Beyond standard BO, I am interested in optimisation under uncertainty, where the objective itself involves an expectation over stochastic inputs:

\[\min_{x \in \mathcal{X}}\; \mathbb{E}_{\xi}\!\left[F(x, \xi)\right]\]

requiring joint surrogate models over both inputs variables and “hyperparameters”. Applications span experiment design, hyperparameter tuning, and robust engineering design.
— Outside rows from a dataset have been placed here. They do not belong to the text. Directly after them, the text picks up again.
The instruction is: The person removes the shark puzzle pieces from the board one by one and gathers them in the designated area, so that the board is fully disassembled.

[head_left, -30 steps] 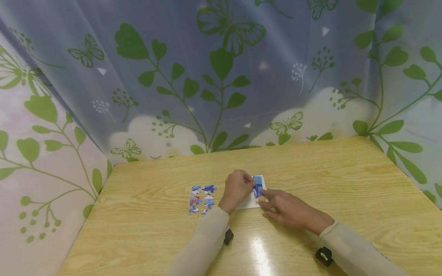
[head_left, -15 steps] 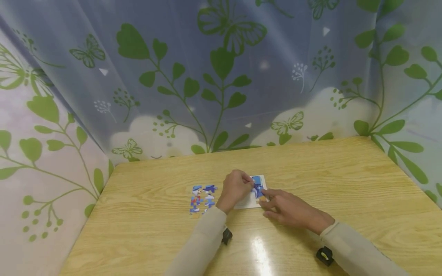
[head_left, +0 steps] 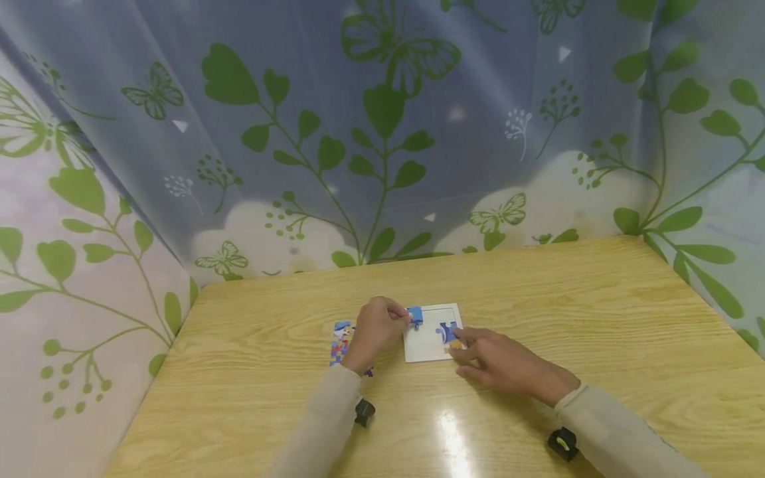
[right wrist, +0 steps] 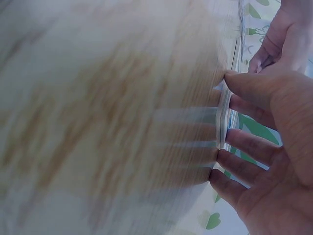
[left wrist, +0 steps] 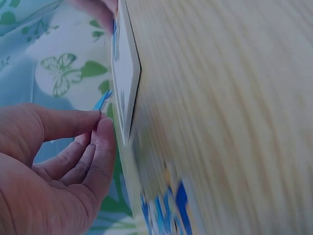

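Observation:
My left hand (head_left: 376, 330) pinches a blue jigsaw piece (head_left: 415, 315) between thumb and forefinger, over the upper left corner of a white puzzle tray (head_left: 423, 346). In the left wrist view that piece (left wrist: 102, 101) shows nearly edge-on, tilted and just off the tray (left wrist: 128, 68). A few joined pieces (head_left: 448, 332), blue and purple with orange below, lie at the tray's right side. My right hand (head_left: 505, 364) rests there, fingers extended, touching the tray's right and near edges. In the right wrist view its fingertips (right wrist: 221, 155) meet the table beside the tray.
Loose jigsaw pieces (head_left: 340, 338) lie left of the tray, partly hidden behind my left hand and forearm. The wooden table (head_left: 251, 372) meets a patterned curtain (head_left: 311, 166) at its far edge and sides.
My left hand has moved left from the tray's middle to its left edge, taking the blue piece along. More of the tray's white floor shows. The right hand has stayed in place.

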`<action>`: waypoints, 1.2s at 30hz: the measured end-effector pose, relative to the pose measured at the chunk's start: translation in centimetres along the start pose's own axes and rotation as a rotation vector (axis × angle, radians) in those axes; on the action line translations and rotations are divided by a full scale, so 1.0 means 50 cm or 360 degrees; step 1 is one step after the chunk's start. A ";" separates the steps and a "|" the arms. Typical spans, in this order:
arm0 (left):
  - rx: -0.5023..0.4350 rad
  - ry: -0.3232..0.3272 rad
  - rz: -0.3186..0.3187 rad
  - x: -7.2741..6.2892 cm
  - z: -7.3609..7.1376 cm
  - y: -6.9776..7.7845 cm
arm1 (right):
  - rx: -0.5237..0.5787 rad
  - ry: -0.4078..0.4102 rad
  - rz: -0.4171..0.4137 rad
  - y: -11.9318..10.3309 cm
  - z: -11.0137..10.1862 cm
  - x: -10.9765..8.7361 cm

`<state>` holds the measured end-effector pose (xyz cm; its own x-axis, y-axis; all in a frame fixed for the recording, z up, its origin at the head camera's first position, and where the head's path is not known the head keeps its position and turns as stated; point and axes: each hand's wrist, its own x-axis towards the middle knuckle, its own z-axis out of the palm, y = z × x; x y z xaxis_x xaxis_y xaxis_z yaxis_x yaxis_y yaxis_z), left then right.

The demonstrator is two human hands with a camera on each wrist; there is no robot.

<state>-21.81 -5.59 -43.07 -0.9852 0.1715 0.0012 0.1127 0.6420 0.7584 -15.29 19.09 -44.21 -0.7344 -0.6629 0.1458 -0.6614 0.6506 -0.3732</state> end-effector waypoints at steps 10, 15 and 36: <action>-0.0029 -0.0031 -0.0051 -0.016 -0.054 -0.044 | 0.0003 0.0027 -0.0046 -0.001 0.000 0.000; 0.0000 -0.0047 -0.0077 -0.020 -0.072 -0.055 | 0.0012 0.0016 -0.0029 -0.001 -0.001 -0.001; 0.0066 -0.0132 -0.0143 -0.015 -0.082 -0.057 | 0.0032 0.0007 -0.0034 0.001 0.002 0.000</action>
<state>-21.93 -10.64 -42.55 -0.9777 0.1721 -0.1205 0.0316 0.6874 0.7256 -15.30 19.11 -44.34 -0.7209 -0.6748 0.1580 -0.6737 0.6288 -0.3883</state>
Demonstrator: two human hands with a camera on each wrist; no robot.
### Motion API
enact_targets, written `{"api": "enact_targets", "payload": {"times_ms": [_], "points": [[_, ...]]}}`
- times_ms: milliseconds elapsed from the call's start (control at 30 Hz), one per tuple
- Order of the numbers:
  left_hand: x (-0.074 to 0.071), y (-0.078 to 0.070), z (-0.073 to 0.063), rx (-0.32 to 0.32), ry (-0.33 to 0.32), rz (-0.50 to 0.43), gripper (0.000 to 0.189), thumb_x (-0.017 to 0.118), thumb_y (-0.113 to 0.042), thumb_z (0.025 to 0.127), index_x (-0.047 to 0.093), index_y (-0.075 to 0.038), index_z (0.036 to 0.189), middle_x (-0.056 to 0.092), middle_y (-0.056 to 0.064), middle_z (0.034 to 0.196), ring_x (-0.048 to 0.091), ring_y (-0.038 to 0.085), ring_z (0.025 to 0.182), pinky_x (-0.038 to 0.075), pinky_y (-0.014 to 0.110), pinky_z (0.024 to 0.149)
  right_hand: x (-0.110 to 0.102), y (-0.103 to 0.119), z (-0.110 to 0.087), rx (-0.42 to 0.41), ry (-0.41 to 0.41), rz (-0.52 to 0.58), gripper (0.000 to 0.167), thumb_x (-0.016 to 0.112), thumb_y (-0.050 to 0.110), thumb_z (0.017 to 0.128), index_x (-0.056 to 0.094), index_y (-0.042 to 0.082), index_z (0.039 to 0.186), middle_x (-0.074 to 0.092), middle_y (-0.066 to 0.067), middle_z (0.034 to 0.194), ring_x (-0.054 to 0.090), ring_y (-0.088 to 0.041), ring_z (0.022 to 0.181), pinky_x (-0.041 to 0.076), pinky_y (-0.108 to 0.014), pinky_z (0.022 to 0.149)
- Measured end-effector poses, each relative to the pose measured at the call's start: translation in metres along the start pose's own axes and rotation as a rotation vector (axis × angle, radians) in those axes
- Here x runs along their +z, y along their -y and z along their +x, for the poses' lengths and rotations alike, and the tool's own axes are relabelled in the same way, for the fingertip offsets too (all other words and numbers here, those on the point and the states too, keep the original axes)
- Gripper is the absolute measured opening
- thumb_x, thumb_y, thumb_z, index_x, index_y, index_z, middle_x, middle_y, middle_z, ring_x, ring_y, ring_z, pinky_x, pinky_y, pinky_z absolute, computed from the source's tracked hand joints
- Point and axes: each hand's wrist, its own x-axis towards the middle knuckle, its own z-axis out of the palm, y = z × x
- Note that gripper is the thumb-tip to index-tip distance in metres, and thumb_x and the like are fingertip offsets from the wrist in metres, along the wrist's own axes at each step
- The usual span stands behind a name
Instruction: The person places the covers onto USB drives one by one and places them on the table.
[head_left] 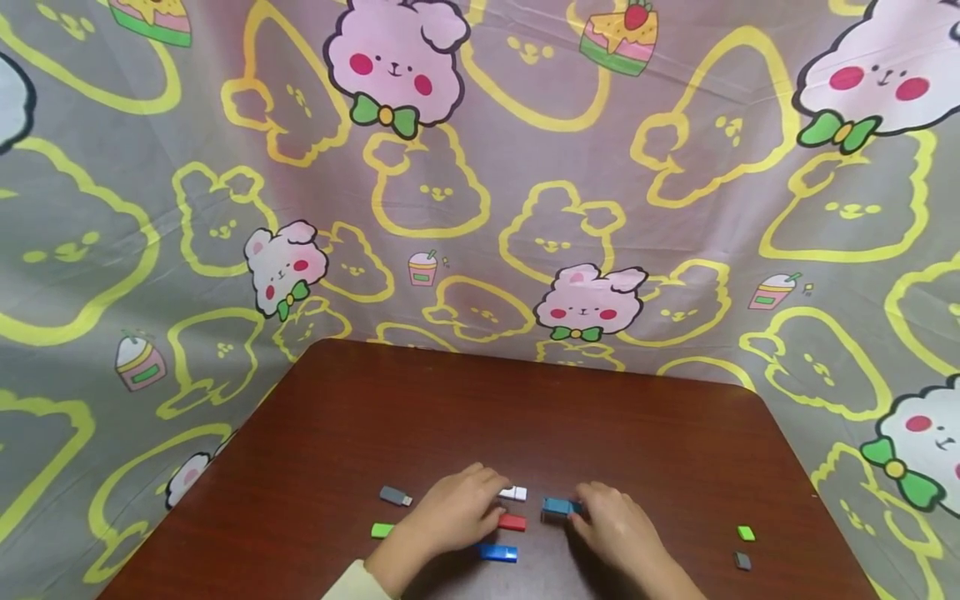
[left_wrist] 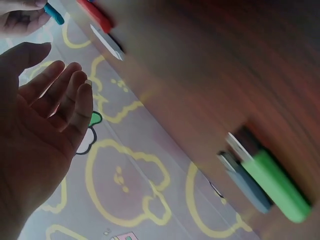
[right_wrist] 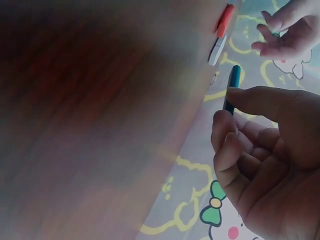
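Observation:
My right hand pinches a teal USB stick between thumb and fingers; in the right wrist view the teal stick points up past the thumb tip. Loosely bent and holding nothing, the fingers of my left hand hover beside a white USB stick and a red one. Nearer me lies a blue USB stick. Left of that hand rest a grey USB stick and a green USB stick, whose bare metal plugs show in the left wrist view.
A small green cap and a grey cap lie toward the right side of the dark wooden table. Patterned cloth hangs behind the table and along both sides.

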Motion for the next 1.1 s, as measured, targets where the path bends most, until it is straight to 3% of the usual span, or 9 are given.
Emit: {"api": "enact_targets", "payload": {"times_ms": [233,500,667,1100], "points": [[-0.002,0.014,-0.014,0.011,-0.034,0.021,0.030,0.074,-0.030,0.089,0.070,-0.016,0.116,0.070,-0.006,0.107,0.062,0.011,0.097,0.053,0.026,0.081,0.005,-0.006,0.005,0.004,0.023,-0.050,0.029,0.085,0.018,0.077,0.056,0.016,0.076,0.060,0.002,0.074,0.061,-0.020,0.063,0.046,-0.037,0.049],[-0.005,0.031,-0.034,-0.050,-0.005,-0.012,0.031,0.074,-0.030,0.090,0.070,-0.016,0.117,0.070,-0.005,0.109,0.063,0.013,0.102,0.054,0.033,0.086,0.008,-0.008,0.009,-0.003,0.027,-0.053,0.029,0.085,0.016,0.076,0.055,0.016,0.075,0.060,0.001,0.073,0.063,-0.023,0.067,0.048,-0.040,0.051],[-0.005,0.042,-0.046,-0.065,-0.035,0.001,0.030,0.074,-0.028,0.089,0.071,-0.015,0.116,0.070,-0.004,0.109,0.062,0.015,0.102,0.054,0.036,0.087,0.010,-0.010,0.010,-0.001,0.014,-0.051,0.030,0.084,0.012,0.074,0.054,0.017,0.072,0.057,0.002,0.070,0.058,-0.018,0.061,0.045,-0.038,0.049],[-0.008,0.061,-0.069,-0.128,-0.002,-0.007,0.030,0.075,-0.024,0.088,0.070,-0.012,0.115,0.069,-0.001,0.112,0.062,0.020,0.105,0.053,0.042,0.090,0.015,-0.015,0.015,0.008,0.040,-0.004,0.030,0.080,0.004,0.074,0.052,0.015,0.071,0.054,0.003,0.067,0.051,-0.014,0.060,0.043,-0.034,0.051]]}}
Topics: Sequential design · acquisition functions · Thompson sampling · batch BO ·

Active learning (AL)

$\color{#00a0d1}{\text{Active learning addresses the data-efficiency problem:}}$ given a budget of $N$ labelled observations, which input location $x_1, \ldots, x_N \in \mathcal{X}$ should be selected to maximise learning? The Bayesian framing connects directly to optimal experimental design — choosing experiments to maximise expected information gain

\[\mathbb{E}\!\left[D_{\mathrm{KL}}\!\left(\pi(\theta \mid y)\;\|\;\pi(\theta)\right)\right].\]

I aim to develop AL strategies for scientific and engineering applications where evaluations are costly, including batch-sequential designs and possibly online settings. A recurring theme is the interplay between the surrogate model’s epistemic uncertainty and the practical cost associated with new input location , particularly in settings with structured input spaces or physics-based constraints.

Topics: optimal experimental design · information gain · acquisition functions · surrogates · ALM/ALC/ALD

Monte carlo inference

Update coming soon!


$\color{#00a0d1}{\text{These areas are deeply interconnected!}}$ Monte Carlo inference underpins Bayesian inverse problems; active learning drives data collection for UQ; Bayesian optimisation uses the same GP machinery as uncertainty propagation.